● **How to complete this task**: Tally the lines below that include the string "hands". Reply with the total only.

● **Information provided**:
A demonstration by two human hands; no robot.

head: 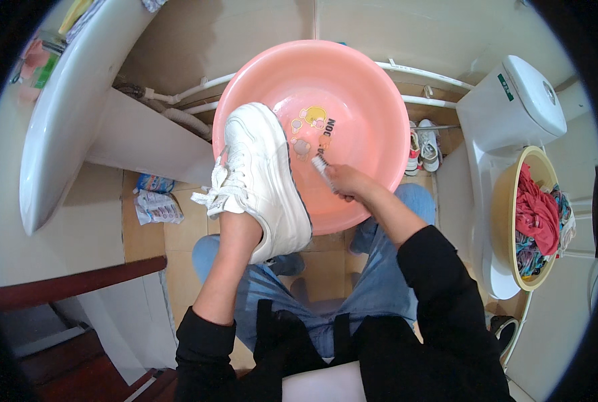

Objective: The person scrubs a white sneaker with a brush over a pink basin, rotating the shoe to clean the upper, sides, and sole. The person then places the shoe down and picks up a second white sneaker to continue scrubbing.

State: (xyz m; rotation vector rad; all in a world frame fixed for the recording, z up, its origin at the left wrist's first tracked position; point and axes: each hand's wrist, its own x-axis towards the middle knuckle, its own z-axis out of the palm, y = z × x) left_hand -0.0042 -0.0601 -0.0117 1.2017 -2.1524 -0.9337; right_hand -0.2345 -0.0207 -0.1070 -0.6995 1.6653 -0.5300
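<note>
My left hand (241,230) is pushed into the opening of a white lace-up sneaker (258,166); the fingers are hidden inside and only the wrist shows. The sneaker is held up over the left side of a large pink plastic basin (374,120), toe pointing away from me, its laces (217,186) tied and hanging at the left. In my right hand (348,181) is a small white brush with bristles (322,168), held above the basin, apart from the sneaker. Cartoon stickers (313,116) and dark lettering mark the basin's inside.
A washbasin (67,115) on a pedestal stands at left, with plastic packets (158,206) on the floor beside it. At right, a yellow tub of clothes (502,221) rests on the toilet (505,110). Another pair of shoes (428,145) and white pipes (424,75) are by the wall.
</note>
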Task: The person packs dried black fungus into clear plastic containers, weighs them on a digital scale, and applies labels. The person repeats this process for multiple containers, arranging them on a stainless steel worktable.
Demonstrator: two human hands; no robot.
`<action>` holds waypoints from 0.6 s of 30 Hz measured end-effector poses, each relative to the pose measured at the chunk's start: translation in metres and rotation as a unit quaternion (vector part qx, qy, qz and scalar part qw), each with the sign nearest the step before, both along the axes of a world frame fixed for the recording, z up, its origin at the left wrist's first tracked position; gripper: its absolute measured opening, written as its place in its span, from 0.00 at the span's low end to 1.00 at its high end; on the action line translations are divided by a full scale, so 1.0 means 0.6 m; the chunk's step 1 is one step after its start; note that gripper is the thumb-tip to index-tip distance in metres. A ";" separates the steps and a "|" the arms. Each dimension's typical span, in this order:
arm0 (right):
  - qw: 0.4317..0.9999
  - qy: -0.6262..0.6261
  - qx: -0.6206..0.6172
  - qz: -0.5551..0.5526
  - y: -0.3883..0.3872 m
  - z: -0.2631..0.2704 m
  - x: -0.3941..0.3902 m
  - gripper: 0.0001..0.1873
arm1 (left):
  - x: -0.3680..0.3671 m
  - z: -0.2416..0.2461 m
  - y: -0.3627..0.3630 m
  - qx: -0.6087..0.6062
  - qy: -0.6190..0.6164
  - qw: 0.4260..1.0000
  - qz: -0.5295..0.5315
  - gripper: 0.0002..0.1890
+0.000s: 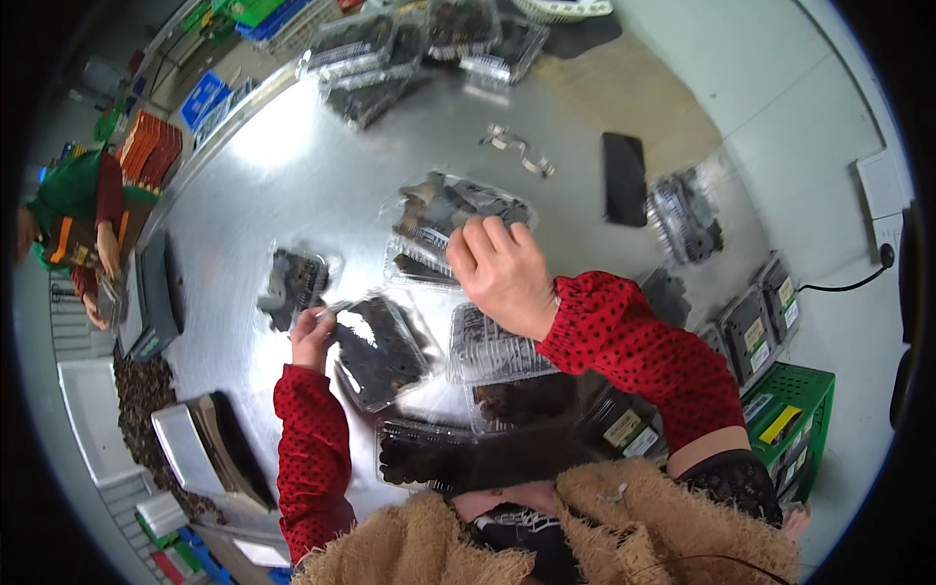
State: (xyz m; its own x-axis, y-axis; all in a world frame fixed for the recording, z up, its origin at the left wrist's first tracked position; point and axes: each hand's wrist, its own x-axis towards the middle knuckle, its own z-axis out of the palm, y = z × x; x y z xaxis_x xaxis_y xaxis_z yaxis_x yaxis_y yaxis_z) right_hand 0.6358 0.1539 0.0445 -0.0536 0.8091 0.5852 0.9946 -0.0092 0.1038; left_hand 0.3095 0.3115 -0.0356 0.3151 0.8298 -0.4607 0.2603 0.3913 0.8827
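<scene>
My left hand [313,336] pinches the left corner of a clear plastic clamshell box [384,351], which is tilted and filled with dark pieces that look like wood ear fungus. Another filled box [292,285] lies just beyond that hand. Farther right, my right hand [504,274] is curled over the near right side of a box of grey-brown fungus [439,201]. Its fingertips are hidden, so a grip cannot be made out. Under and beside the right hand lie a clear box [486,344], a box of dark fungus [523,402] and another near my body [424,453].
Several filled boxes [351,44] crowd the far end of the metal table [241,190]. A black phone [624,179] lies at right, near labelled boxes [749,333] and a green crate [804,387]. Scales [208,450] stand at left; a co-worker [80,197] is beyond.
</scene>
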 end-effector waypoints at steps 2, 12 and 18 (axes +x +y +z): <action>0.999 0.019 -0.027 0.029 -0.039 0.003 -0.045 0.16 | -0.090 -0.005 0.005 0.007 0.022 1.000 0.009 0.09; 0.905 0.254 -0.213 -0.267 0.108 -0.115 0.229 0.29 | 0.162 0.099 -0.056 0.401 0.143 0.881 -0.205 0.29; 0.839 0.453 -0.106 -0.281 0.092 -0.159 0.275 0.13 | 0.185 0.095 -0.049 0.476 0.202 0.819 -0.249 0.27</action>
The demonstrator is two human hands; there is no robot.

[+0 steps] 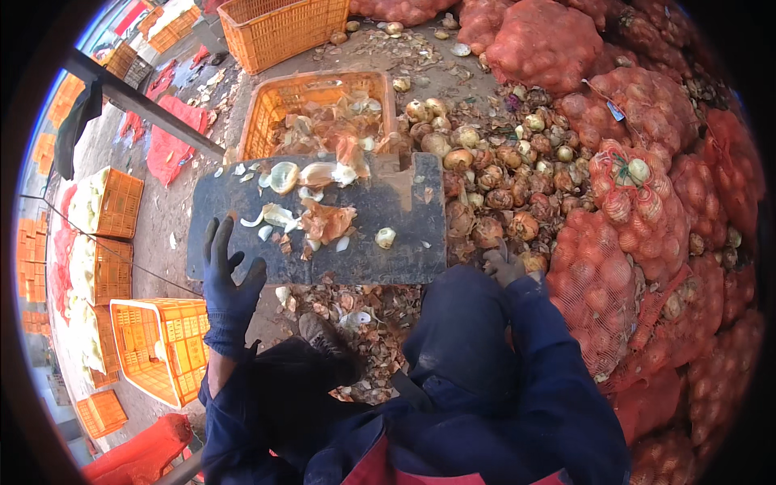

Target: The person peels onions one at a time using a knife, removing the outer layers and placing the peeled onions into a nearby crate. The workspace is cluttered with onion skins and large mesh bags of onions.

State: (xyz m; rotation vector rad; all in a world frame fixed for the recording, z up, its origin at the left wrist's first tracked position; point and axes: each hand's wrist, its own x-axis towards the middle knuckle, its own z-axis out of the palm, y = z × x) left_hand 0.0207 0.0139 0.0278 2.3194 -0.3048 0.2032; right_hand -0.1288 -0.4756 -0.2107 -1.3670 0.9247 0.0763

● **Answer for the task**: 3